Jen Hatmaker Says Calling God ‘Male’ Makes it Hard for LGBTQ and Black folk To Feel Safe Around Him
Last time we caught up with her, she was celebrating homosexuality and being pro-transgender.
Jen Hatmaker, the popular I’m-pretending-to-be-a-Christian-but-I’m-actually-a-pagan mommy-blogger and podcaster that is quickly climbing the ranks from “Gadfly False Teacher” to “Arch-Heretic,” has continued to out herself as a vessel of inhabitation for shifty-eyed swine who’d rather not go off a cliff, this time by suggesting using God’s that Jesus’ maleness makes it impossible for homosexuals’ and BIPOC folk to feel safe and relate to him.

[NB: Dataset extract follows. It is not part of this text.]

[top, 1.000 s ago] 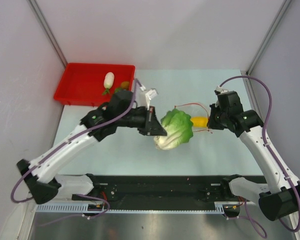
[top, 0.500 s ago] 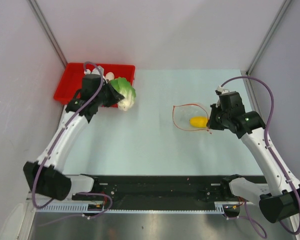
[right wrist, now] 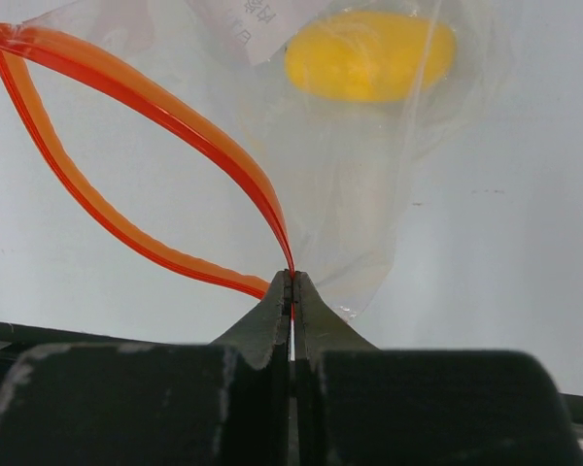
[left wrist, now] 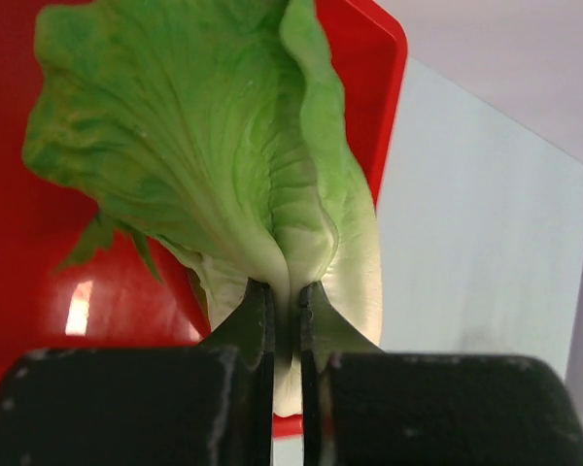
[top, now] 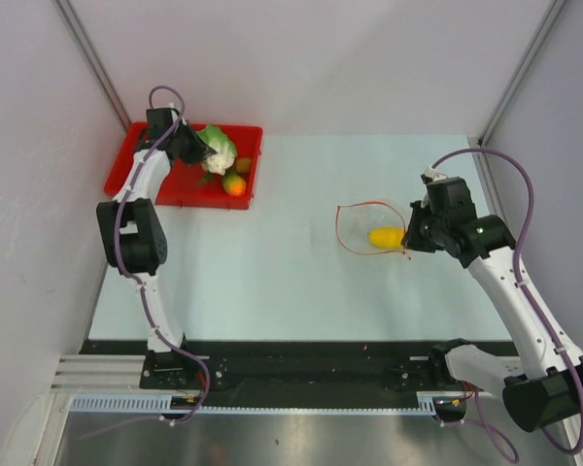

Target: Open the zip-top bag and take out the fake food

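1. While both arms work over the pale table point(top: 272, 282), the left arm point(top: 136, 223) stretches to the far-left corner and the right arm point(top: 505, 282) bends in toward the centre-right.
2. On that far-left corner sits the red tray point(top: 126, 180), a shallow rectangle.
3. Over the tray's right half, the left gripper point(left wrist: 286, 296) pinches the green lettuce point(left wrist: 204, 165) by its white stem end. Its fingers are closed hard on the base, and the leaves fan away from the wrist camera. Whether the lettuce touches the tray floor cannot be told.
4. Well apart from the tray, at the table's centre-right, lies the zip-top bag point(right wrist: 350, 175), clear and floppy. Its red-orange zip strip point(right wrist: 126, 87) is pulled into a wide open loop.
5. At the point where the strip's two sides meet, the right gripper point(right wrist: 291, 286) nips the bag, fingers pressed together on the plastic.
6. Inside the bag, a yellow piece point(right wrist: 369, 55) of fake food shows through the clear plastic, just beyond the right gripper.
7. In the tray's near-right corner rests an orange-red fruit point(top: 235, 184), just beside the hanging lettuce.
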### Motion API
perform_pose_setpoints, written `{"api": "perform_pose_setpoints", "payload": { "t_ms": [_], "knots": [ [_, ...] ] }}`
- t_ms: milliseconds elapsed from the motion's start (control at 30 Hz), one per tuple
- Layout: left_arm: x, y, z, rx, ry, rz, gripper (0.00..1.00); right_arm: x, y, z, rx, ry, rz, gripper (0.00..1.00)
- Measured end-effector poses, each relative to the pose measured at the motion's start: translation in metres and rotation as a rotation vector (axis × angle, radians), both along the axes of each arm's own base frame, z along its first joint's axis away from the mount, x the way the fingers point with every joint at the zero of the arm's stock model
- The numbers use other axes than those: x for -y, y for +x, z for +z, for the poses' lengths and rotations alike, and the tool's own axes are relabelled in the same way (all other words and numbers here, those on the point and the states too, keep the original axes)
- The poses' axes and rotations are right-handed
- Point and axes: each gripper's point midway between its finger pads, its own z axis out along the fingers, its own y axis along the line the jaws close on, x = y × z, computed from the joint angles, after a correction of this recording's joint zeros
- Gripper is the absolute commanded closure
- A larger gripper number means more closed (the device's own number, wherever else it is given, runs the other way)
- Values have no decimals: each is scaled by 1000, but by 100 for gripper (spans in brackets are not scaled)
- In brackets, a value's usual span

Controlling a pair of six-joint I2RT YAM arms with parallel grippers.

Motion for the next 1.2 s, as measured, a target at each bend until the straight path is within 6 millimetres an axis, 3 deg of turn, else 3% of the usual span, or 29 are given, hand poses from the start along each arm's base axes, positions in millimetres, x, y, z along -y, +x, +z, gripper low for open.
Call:
{"api": "perform_pose_setpoints", "payload": {
  "t_ms": [67,100,200,233,267,300,533,633,700,800,867,967,1067,1133,1200],
  "knots": [
    [-6,15,-12,1,11,-22,82,0,1,-1,-6,3,-6,100],
    [-7,18,-17,-5,16,-31,70,0,1,-2,-8,6,-9,100],
    [-8,32,-25,-14,54,-61,50,-4,4,-1,-7,25,-14,100],
    [-9,33,-26,-14,69,-66,46,-5,4,-1,-7,31,-12,100],
    [-12,33,-29,-25,87,-62,33,-6,5,-1,-7,37,-11,100],
    [-14,32,-30,-36,106,-58,30,-8,5,0,-7,45,-6,100],
    [-37,15,-45,-125,251,-1,25,-28,3,3,-17,124,51,100],
    [-42,-3,-34,-143,301,17,26,-39,2,6,-23,173,77,100],
    [-37,-20,-16,-135,332,19,32,-46,1,9,-28,210,93,100],
    [-4,-54,20,-82,347,-34,44,-55,1,13,-34,259,110,100],
    [39,-85,46,-2,314,-119,55,-60,1,16,-35,291,118,100],
    [122,-147,79,117,188,-299,62,-66,1,19,-41,330,121,100],
    [192,-214,90,159,43,-478,67,-72,1,22,-49,366,122,100],
    [224,-247,89,149,-32,-557,68,-77,1,24,-54,389,125,100],
    [244,-267,86,125,-81,-596,71,-83,0,26,-59,406,139,100]
  ]
}}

Last time we caught up with her, she was celebrating homosexuality and being pro-transgender. She also became a woke racial justice warrior by saying, “the center of the church has failed to be black, gay, and transgender” and coming out as fully pro-Choice. Now, she explains:
“It’s interesting though, viewing Jesus as a white man, and God as Father, or, you know, a man period, emerging from the clouds with this stern disposition, and of this sort of ruling with an iron fist and this powerful, almost punitive approach to humanity generally serves one group of people and one gender, this idea which makes it so painful and difficult for black, and brown, and female, and LGBTQ+ communities to see themselves in this personification.
Not just see themselves, but feel safe with this God. Right? To feel cherished. To feel protected. To feel included. So it is the work of a lifetime, honestly, to upended those images and ideas that we’ve been shown at least for me my whole life.”
It gets worse and worse.
h/t The Dissenter.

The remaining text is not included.